Je crois qu'Erasme inspira non seulement Rabelais qui en parle comme d'un maître que La Fontaine: "Le plaisir allèche d'abord le lecteur et après l'avoir alléché, le retient". Je retrouve même certaines critiques prononcées contre les politiques par Voltaire dans l'article "Guerre" de son "Dictionnaire philosophique" chez Erasme: "[Les souverains Pontifes] combattent par le fer et par le feu et font couler des flots de sang chrétien". La guerre est une démence envoyée par les Furies, une peste qui détruit les mœurs. Finalement, Erasme est l'initiateur de beaucoup d'idées qu'on ne lui attribue pas. D'autres auteurs plus célèbres lui ont volé la vedette.

Dame Folie prend la parole et vante ses qualités. Elle veut prouver la présence de son esprit partout chez les hommes. Si elle s'oppose à la Sagesse, c'est pour mieux faire aimer la vie car elle ouvre des portes à la fantaisie et au goût du risque. Toutes les catégories sociales sont fustigées à travers cette figure allégorique: les Pontifes, papes, théologiens de toutes sortes, poètes, moines, Princes...Personne ne lui est étranger.

Ce que j'ai apprécié aussi chez cet auteur, c'est qu'il fait une distinction entre la "bonne" Folie, celle qui parle et la mauvaise, orchestrée par les Furies. Il y a donc le bon délire et celui qui est assassin. Or, cette distinction est aujourd'hui oubliée puisque le mot "Folie" ne revêt qu'un aspect péjoratif. Erasme, grâce à cet argumentaire, nous rappelle tous ses bienfaits ou du moins son existence chez chacun d'entre nous. Les exemples de folie parmi les hommes ne manquent pas: faire fortune à la guerre, séduire une vieille pour s'enrichir, voyager sur la mer juste pour le plaisir de prendre des risques, duper, frauder et voler pour vendre (folie des marchands), passer des heures sur un point de grammaire et en oublier de s'alimenter et de sortir, s'illusionner sur la fidélité de sa femme pour mieux vivre au quotidien (ce point a inspiré Rabelais dans "Le Tiers livre")...

La justesse des propos et le ton humoristique sont tout à fait plaisants.
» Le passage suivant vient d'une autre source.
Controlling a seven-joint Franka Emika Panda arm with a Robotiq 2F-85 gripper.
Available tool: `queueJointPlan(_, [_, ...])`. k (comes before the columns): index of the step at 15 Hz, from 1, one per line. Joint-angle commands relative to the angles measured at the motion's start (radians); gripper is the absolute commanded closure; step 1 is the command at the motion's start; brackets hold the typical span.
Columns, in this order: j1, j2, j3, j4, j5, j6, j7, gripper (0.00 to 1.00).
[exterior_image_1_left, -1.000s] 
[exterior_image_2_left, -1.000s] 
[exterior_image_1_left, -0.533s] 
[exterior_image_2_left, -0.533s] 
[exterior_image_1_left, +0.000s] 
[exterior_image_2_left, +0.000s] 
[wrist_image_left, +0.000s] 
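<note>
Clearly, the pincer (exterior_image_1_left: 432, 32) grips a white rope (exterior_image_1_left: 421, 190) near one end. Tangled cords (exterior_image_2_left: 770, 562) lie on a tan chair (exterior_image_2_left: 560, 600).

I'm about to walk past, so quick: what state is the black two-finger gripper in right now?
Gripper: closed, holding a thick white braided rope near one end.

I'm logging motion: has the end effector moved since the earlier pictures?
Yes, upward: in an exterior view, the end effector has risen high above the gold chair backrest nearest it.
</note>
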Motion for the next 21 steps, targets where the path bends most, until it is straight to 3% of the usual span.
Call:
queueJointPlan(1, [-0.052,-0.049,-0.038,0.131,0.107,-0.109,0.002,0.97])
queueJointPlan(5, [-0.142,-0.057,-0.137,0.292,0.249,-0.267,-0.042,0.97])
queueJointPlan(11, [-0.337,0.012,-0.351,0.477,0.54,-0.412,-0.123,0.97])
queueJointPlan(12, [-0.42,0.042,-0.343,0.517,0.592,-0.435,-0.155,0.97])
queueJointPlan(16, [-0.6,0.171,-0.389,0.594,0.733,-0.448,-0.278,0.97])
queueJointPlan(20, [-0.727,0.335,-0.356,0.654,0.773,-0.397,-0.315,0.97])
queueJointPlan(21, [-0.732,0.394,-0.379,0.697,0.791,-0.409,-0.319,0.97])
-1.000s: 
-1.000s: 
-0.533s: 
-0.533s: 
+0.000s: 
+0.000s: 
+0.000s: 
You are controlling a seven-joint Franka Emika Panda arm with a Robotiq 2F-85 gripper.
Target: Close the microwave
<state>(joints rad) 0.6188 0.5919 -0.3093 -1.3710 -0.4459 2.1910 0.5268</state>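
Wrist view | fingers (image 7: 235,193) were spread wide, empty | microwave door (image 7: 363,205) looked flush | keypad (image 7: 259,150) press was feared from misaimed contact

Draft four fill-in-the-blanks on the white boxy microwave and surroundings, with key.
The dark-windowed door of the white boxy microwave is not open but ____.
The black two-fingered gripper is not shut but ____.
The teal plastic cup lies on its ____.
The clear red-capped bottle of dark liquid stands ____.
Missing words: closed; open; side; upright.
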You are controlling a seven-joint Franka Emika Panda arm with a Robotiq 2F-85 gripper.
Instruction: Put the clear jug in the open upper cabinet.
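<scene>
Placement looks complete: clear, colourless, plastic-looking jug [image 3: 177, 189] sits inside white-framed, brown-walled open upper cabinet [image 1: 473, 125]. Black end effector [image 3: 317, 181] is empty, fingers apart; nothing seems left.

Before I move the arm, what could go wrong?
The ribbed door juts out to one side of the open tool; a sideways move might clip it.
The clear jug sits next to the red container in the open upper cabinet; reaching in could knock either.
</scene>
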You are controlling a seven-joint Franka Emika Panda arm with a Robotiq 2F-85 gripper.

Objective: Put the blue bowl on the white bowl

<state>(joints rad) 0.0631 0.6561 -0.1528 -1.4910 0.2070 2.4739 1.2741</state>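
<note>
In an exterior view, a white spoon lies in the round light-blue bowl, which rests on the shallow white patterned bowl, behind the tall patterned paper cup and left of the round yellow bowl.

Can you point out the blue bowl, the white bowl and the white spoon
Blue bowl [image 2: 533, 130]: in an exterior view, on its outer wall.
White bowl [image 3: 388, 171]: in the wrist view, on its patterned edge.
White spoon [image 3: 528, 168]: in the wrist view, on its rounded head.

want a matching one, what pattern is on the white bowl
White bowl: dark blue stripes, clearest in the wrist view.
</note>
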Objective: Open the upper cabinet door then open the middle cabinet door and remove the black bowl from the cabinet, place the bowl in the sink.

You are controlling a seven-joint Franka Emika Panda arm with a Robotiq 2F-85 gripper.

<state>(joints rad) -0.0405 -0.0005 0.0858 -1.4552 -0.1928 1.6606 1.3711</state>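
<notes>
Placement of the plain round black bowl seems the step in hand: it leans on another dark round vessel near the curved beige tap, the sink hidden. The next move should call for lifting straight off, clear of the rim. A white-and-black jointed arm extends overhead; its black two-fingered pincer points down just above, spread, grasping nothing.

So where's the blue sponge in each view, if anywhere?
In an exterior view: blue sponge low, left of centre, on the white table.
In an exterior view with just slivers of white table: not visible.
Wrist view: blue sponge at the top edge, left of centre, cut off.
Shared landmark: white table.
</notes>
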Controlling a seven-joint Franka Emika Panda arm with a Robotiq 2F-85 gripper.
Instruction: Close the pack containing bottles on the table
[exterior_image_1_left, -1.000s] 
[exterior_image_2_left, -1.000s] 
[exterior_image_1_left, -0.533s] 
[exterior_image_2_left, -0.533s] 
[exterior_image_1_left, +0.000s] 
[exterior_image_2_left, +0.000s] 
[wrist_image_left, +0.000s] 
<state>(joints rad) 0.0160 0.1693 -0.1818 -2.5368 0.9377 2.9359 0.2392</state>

Notons aussi que cette édition propose la réponse d'Erasme à une lettre envoyée par son ami théologien Dorpius qui lui fait remonter certaines critiques sur l'ouvrage, notamment l'aspect mordant de ses propos qui en choqua plus d'un. On lui reproche de dire des vérités qui blessent...Mais Erasme se défend dans cette lettre avec verve. On retrouve le côté brillant de son esprit, la qualité de son argumentation et de ses exemples.

Un bel ouvrage trop méconnu et pourtant abordable que je vous conseille!

QUELQUES CITATIONS savoureuses :

-une critique du Prince (qui rappelle les fables de La Fontaine): "[Le prince] ignore les lois, est assez hostile au bien général, car il n'envisage que le sien."
-"Seule la folie conserve la jeunesse et met en fuite la vieillesse fâcheuse".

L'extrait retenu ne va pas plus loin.